> _Try it_
Word for word, copy out the data below, omitting pictures.
BEGIN
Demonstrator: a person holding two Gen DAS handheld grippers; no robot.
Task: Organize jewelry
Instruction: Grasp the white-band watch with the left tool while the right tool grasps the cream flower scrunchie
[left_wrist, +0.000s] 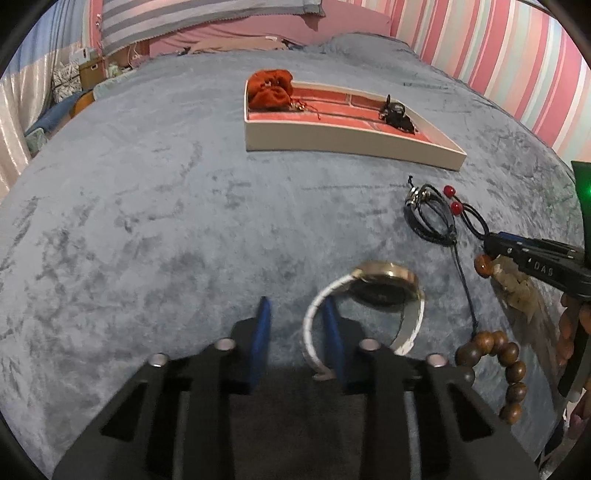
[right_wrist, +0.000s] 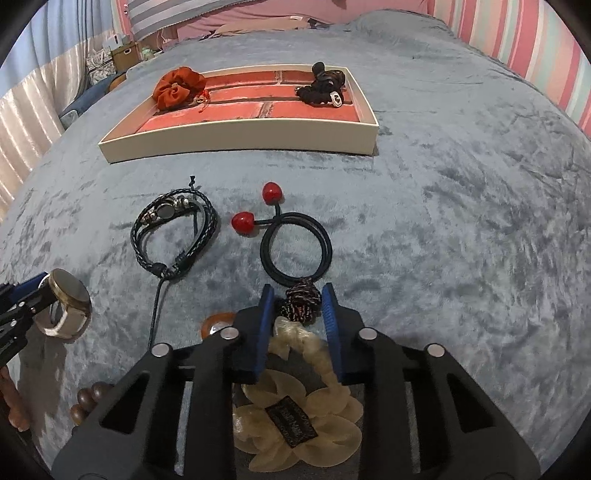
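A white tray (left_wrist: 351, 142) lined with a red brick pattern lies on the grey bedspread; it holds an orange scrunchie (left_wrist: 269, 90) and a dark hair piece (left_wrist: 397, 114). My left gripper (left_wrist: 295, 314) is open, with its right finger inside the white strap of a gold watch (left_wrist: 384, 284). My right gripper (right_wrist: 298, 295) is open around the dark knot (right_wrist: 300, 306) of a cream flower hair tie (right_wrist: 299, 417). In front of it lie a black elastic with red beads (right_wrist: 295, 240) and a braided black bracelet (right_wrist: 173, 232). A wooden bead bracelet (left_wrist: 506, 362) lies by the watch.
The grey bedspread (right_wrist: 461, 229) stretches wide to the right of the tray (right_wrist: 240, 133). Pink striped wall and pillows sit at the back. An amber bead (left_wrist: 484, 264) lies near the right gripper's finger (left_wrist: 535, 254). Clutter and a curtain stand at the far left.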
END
> _Solution to this task_
Demonstrator: a person holding two Gen DAS handheld grippers; no robot.
Task: Organize jewelry
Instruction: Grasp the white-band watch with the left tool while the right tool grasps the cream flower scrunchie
[left_wrist, +0.000s] 
[right_wrist, +0.000s] 
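A white tray (left_wrist: 351, 142) lined with a red brick pattern lies on the grey bedspread; it holds an orange scrunchie (left_wrist: 269, 90) and a dark hair piece (left_wrist: 397, 114). My left gripper (left_wrist: 295, 314) is open, with its right finger inside the white strap of a gold watch (left_wrist: 384, 284). My right gripper (right_wrist: 298, 295) is open around the dark knot (right_wrist: 300, 306) of a cream flower hair tie (right_wrist: 299, 417). In front of it lie a black elastic with red beads (right_wrist: 295, 240) and a braided black bracelet (right_wrist: 173, 232). A wooden bead bracelet (left_wrist: 506, 362) lies by the watch.
The grey bedspread (right_wrist: 461, 229) stretches wide to the right of the tray (right_wrist: 240, 133). Pink striped wall and pillows sit at the back. An amber bead (left_wrist: 484, 264) lies near the right gripper's finger (left_wrist: 535, 254). Clutter and a curtain stand at the far left.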

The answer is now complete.